_Exercise brief_
While reading through the material below, copy each line that holds the word "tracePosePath".

_Information provided_
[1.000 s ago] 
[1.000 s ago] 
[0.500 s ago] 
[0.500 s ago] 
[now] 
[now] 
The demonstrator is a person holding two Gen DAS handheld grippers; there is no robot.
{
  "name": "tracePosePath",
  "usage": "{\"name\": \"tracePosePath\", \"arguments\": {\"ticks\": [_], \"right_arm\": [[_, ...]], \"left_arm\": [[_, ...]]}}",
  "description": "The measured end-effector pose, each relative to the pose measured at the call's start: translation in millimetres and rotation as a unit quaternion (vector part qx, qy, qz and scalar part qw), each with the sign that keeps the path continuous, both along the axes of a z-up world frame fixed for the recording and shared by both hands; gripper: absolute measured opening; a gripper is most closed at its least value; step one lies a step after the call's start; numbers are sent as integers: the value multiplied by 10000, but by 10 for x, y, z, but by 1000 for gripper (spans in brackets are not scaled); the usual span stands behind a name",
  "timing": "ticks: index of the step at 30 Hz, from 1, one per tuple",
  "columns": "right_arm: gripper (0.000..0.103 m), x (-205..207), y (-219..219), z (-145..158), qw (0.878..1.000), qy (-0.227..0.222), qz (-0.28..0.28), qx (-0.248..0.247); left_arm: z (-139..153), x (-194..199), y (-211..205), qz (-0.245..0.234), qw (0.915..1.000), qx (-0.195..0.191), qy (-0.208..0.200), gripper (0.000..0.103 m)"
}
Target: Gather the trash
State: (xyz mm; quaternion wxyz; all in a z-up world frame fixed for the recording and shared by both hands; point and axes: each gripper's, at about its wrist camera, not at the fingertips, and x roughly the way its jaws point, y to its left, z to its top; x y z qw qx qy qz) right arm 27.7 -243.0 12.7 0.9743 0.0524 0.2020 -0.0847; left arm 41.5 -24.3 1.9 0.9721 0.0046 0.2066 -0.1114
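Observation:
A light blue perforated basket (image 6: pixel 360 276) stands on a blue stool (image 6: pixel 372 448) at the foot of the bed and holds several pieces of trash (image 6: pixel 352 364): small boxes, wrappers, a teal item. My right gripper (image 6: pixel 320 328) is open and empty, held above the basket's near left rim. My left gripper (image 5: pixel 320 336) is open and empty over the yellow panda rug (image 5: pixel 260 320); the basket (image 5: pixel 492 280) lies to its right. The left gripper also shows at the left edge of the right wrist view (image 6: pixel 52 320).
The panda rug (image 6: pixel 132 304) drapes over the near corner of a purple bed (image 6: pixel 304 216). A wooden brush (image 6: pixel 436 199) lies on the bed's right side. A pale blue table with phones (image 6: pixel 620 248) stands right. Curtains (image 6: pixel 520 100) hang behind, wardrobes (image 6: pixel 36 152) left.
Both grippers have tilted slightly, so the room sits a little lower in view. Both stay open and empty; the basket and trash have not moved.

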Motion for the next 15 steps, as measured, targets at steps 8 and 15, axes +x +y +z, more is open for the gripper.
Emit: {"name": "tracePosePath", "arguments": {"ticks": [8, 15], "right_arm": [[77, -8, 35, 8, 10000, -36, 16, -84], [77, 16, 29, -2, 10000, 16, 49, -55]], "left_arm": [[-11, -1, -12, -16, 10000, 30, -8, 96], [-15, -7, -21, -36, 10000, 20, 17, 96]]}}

_Your solution_
  "name": "tracePosePath",
  "usage": "{\"name\": \"tracePosePath\", \"arguments\": {\"ticks\": [_], \"right_arm\": [[_, ...]], \"left_arm\": [[_, ...]]}}",
Emit: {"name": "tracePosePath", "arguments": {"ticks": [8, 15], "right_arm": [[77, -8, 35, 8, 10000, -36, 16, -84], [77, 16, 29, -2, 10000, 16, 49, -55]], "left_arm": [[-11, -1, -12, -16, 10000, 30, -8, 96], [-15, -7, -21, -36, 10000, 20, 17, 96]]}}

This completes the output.